The key to matrix completion is the convex relaxation made by the low-rank assumption. The low-rank assumption also accounts for structural zeros, while intra-group sampling zeros are being imputed.
So the ratio between zero classes should not affect this method as long as there is some underlying low-rank structure to the data. The breakpoint here is if the underlying data is high-rank. This can happen in cases where there is a gradient between samples and features. Two examples of this are shown in the paper (Fig S1), the data for the 88 Soils (a perfect example of high-rank data) can be found here (https://qiita.ucsd.edu/study/description/103).
Hope that helps your understanding. Happy to send you more matrix completion literature if you are interested.
Sorry, one other question. When I use the qiime plugin I now I understand that the --p-rank parameter defines the output rank of the matrix which means the total variance of your axes in PCA will be defined by that number (rank # = number of PCA vectors to sum to 100% variance). When I analyze my own dataset I find that if I use the default rank setting of 3 that the axes explain 47%,27%,26% of the variance respectively.
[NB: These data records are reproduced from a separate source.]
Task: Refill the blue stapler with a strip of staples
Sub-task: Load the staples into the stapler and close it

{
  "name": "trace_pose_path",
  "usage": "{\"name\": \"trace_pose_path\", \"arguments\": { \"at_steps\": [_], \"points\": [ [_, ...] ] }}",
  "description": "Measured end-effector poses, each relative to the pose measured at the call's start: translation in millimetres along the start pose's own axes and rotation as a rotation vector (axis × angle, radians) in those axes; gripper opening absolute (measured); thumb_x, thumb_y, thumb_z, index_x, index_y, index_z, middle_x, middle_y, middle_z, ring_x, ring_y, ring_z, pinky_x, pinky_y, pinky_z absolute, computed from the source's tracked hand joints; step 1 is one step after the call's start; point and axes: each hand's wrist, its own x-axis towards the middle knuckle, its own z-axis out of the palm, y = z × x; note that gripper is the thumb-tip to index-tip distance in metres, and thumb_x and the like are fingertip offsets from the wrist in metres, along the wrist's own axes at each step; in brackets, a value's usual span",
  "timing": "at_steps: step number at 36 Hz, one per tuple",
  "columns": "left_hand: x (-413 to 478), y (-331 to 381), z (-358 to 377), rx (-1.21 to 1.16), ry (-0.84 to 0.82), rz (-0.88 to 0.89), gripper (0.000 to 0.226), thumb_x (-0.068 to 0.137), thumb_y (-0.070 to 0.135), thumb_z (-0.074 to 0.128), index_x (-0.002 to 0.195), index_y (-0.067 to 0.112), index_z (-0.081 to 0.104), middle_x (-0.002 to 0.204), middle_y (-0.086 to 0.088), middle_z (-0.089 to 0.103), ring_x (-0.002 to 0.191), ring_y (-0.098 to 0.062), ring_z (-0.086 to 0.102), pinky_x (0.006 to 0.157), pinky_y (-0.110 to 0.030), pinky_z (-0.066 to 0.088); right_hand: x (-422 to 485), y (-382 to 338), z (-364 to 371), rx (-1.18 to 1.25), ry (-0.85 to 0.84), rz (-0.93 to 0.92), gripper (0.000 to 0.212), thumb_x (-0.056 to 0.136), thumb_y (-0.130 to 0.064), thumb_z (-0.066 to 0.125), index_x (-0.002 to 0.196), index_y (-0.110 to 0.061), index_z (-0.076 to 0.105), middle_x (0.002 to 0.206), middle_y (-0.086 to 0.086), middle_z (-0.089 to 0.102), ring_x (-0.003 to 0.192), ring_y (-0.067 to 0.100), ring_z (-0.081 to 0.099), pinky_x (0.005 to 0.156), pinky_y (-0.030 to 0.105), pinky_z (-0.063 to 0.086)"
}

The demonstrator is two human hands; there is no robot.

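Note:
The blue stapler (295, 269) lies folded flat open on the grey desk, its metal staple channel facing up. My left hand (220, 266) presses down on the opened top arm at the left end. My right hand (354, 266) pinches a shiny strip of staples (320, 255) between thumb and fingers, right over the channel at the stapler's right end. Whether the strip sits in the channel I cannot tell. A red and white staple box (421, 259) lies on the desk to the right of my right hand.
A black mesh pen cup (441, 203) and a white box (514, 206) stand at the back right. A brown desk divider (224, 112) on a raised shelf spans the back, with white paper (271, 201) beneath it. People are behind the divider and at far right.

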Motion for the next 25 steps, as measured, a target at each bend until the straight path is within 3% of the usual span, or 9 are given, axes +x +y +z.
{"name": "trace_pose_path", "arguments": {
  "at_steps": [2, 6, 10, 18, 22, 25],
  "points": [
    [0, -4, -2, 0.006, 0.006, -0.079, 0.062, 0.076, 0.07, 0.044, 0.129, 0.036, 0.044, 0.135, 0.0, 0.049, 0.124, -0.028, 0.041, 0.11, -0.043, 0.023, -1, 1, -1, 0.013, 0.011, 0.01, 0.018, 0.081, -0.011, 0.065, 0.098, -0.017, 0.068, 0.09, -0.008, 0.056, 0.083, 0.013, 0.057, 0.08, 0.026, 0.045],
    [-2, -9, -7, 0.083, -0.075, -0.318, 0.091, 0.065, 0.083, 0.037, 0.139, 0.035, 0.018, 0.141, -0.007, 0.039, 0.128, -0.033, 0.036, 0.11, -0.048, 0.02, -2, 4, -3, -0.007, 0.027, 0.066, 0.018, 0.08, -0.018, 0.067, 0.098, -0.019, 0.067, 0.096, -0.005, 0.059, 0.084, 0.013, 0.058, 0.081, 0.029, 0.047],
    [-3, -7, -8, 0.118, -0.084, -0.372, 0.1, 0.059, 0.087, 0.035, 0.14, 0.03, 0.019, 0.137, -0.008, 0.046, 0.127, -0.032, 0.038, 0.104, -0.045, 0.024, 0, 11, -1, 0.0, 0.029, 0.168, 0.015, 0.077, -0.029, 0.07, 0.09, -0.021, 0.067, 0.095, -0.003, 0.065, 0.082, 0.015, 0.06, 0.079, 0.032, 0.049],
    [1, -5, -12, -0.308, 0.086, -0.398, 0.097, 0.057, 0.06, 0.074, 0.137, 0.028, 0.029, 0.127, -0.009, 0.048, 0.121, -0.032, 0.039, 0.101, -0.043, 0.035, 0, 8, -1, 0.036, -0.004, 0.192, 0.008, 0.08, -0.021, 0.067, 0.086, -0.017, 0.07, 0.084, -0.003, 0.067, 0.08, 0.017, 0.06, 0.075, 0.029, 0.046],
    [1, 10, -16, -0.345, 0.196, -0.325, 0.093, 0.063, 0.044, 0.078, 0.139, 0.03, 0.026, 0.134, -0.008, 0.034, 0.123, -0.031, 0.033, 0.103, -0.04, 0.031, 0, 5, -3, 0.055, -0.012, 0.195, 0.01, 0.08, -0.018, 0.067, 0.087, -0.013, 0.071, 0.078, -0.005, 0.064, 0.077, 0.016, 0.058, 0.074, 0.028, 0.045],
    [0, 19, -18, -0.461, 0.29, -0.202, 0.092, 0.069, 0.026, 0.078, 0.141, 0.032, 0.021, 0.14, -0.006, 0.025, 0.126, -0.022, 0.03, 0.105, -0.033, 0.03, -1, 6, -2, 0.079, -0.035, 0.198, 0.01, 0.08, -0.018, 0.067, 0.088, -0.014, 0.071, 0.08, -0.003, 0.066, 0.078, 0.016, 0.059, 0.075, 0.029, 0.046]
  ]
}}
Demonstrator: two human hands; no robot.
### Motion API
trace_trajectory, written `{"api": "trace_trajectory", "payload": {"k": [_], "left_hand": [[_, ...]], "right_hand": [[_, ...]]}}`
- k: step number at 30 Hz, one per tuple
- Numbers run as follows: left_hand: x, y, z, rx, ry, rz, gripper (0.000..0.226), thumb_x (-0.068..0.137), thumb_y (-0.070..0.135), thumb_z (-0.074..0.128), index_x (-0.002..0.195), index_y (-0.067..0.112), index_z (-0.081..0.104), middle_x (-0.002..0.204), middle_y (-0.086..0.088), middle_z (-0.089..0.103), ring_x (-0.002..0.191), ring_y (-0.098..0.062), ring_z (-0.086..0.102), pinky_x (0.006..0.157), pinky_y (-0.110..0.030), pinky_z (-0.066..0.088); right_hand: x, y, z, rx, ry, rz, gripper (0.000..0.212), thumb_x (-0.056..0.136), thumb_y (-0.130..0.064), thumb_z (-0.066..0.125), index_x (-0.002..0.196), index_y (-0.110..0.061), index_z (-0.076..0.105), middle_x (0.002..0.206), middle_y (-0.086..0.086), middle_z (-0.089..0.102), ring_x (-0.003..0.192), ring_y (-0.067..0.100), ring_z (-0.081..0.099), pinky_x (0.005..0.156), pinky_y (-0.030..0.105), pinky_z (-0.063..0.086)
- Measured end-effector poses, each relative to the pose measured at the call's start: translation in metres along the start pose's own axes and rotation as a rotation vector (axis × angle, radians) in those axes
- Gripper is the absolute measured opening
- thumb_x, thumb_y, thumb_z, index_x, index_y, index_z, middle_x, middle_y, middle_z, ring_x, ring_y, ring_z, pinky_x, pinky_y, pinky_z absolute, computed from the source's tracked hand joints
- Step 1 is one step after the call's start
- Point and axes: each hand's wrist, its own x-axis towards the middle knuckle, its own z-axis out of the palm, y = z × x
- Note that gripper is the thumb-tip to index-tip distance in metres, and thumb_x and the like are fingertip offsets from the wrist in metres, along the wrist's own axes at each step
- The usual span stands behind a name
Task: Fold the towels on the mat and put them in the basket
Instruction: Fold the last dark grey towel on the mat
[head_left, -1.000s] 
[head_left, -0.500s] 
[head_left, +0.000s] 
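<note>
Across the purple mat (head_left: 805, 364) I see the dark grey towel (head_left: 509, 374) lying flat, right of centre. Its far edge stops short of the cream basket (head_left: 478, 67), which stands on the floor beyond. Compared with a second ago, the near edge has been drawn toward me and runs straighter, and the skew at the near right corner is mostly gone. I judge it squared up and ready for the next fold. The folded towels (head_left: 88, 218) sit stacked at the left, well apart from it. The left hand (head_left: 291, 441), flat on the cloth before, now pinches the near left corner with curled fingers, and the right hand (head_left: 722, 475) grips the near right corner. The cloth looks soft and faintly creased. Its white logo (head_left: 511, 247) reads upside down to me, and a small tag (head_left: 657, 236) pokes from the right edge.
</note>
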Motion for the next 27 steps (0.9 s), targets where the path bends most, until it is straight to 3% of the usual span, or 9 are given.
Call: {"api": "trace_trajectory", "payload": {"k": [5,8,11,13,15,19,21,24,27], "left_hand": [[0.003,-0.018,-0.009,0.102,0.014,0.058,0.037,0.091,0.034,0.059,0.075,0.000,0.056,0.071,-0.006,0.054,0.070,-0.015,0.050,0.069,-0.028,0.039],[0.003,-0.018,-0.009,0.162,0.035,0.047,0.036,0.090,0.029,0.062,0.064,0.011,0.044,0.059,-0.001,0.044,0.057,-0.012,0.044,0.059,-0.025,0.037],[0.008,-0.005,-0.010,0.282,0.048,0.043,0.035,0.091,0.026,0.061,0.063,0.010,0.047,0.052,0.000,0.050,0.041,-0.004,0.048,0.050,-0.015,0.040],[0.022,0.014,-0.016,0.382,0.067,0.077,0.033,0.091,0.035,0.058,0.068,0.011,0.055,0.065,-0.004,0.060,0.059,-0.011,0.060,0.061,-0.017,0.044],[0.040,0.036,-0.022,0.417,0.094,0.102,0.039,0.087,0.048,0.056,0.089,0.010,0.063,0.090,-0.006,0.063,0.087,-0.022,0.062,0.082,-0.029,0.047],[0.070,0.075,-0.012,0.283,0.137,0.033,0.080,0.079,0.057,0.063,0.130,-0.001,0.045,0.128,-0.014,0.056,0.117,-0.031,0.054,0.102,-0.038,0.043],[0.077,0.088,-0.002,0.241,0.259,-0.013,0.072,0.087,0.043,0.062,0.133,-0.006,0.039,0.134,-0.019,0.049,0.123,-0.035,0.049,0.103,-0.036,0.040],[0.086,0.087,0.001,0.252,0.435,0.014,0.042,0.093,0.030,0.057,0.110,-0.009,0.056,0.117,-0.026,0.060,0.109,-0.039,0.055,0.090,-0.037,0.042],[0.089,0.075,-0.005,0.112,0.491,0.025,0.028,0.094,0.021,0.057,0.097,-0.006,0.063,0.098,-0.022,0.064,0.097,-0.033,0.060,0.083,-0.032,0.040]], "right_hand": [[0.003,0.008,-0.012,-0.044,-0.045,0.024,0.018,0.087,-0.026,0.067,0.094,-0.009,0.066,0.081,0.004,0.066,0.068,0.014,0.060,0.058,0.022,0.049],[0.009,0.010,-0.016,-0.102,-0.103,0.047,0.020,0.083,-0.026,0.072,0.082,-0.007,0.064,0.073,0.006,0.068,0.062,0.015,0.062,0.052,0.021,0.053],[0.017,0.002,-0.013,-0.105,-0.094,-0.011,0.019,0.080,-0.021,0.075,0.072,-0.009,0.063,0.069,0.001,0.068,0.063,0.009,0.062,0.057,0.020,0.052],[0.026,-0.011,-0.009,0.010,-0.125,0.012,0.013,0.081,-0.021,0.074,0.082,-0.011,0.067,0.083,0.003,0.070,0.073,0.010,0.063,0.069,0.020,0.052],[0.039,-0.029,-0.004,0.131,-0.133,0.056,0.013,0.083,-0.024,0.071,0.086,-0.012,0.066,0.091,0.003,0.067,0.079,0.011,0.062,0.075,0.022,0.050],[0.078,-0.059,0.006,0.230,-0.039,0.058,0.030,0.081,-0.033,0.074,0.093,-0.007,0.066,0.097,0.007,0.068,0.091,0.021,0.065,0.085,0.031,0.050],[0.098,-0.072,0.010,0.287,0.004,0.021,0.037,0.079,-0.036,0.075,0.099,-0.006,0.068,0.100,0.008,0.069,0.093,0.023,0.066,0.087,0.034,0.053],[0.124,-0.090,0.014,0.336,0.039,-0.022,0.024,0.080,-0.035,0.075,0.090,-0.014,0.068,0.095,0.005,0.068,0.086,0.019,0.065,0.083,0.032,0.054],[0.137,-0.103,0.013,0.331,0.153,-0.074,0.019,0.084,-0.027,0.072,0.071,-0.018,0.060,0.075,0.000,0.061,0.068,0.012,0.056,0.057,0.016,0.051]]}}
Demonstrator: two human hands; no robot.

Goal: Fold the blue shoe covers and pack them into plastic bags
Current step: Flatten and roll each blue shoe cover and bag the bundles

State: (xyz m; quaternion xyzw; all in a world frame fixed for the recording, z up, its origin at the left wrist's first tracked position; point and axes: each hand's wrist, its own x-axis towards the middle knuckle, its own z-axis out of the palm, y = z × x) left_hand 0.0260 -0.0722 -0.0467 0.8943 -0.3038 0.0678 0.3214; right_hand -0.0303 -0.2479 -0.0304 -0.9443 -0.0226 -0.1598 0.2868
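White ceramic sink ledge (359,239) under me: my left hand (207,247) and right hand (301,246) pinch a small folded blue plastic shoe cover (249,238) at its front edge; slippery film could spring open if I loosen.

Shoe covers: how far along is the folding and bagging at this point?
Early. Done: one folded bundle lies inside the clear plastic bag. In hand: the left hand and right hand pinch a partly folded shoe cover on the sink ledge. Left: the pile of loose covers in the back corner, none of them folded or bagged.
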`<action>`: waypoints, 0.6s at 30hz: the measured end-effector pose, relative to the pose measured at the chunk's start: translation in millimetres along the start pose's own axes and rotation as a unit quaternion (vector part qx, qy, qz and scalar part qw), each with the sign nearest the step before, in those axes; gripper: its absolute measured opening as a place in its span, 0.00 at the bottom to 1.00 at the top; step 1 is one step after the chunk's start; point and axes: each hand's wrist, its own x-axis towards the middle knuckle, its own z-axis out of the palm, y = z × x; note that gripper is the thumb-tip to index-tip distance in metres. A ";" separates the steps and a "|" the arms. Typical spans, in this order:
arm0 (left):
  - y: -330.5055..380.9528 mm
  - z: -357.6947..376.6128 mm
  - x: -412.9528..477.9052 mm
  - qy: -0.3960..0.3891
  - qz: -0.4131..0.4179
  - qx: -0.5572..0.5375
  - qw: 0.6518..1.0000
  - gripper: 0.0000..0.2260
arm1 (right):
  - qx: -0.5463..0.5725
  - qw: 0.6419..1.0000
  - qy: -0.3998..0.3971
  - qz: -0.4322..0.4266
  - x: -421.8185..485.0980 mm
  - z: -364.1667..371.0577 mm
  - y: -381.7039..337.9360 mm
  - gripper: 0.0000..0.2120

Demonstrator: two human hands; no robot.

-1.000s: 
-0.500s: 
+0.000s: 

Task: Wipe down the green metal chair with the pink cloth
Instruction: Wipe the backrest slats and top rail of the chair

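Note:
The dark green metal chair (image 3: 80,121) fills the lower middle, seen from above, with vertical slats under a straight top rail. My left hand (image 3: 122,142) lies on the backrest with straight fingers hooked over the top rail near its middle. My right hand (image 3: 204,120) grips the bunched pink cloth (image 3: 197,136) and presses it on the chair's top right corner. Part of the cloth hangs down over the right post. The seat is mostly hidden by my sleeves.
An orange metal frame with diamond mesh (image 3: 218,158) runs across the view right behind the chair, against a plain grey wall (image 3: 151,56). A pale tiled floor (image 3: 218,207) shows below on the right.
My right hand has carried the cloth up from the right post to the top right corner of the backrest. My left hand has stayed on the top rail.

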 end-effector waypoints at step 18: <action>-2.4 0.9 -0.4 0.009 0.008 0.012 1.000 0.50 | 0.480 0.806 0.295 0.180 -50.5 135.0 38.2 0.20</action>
When I rerun this analysis with --p-rank set to 5 the axes explain 35%, 19%, 18%, 14%, 13% of the variance respectively. The clustering is generally similar but definitely easier to see in the --p-rank 3 plot since all of the variance is forced into the first 3 axes which we can visualize easily.
People often use the variance explained in the first three axes to determine how useful the ordination plot is, visually speaking. However, I feel like people would get different interpretations if they thought the data could be explained completely in the first three axes vs lower and lower amounts depending on the rank parameter chosen. Why should rank 3 be sufficient in most studies? Should this value be dependent on the number of metadata conditions you expect like in your paper? If you expected two outcomes but in reality there were four would forcing the rank to 2 cause overfitting?
Yes, the percent explained variance will spread out as you increase the rank. However, the input rank does not limit the ordination to only three clusters (could be less or more), similar to PCA. So, to answer your question, no that should not cause overfitting. With the caveat being very high-rank (gradient like) data such as the 88 Soils dataset. The only non-gradient case when you may need to increase the rank is if you have many samples over many environments such as the full EMP or American Gut datasets. These cases will be very evident in the ordination.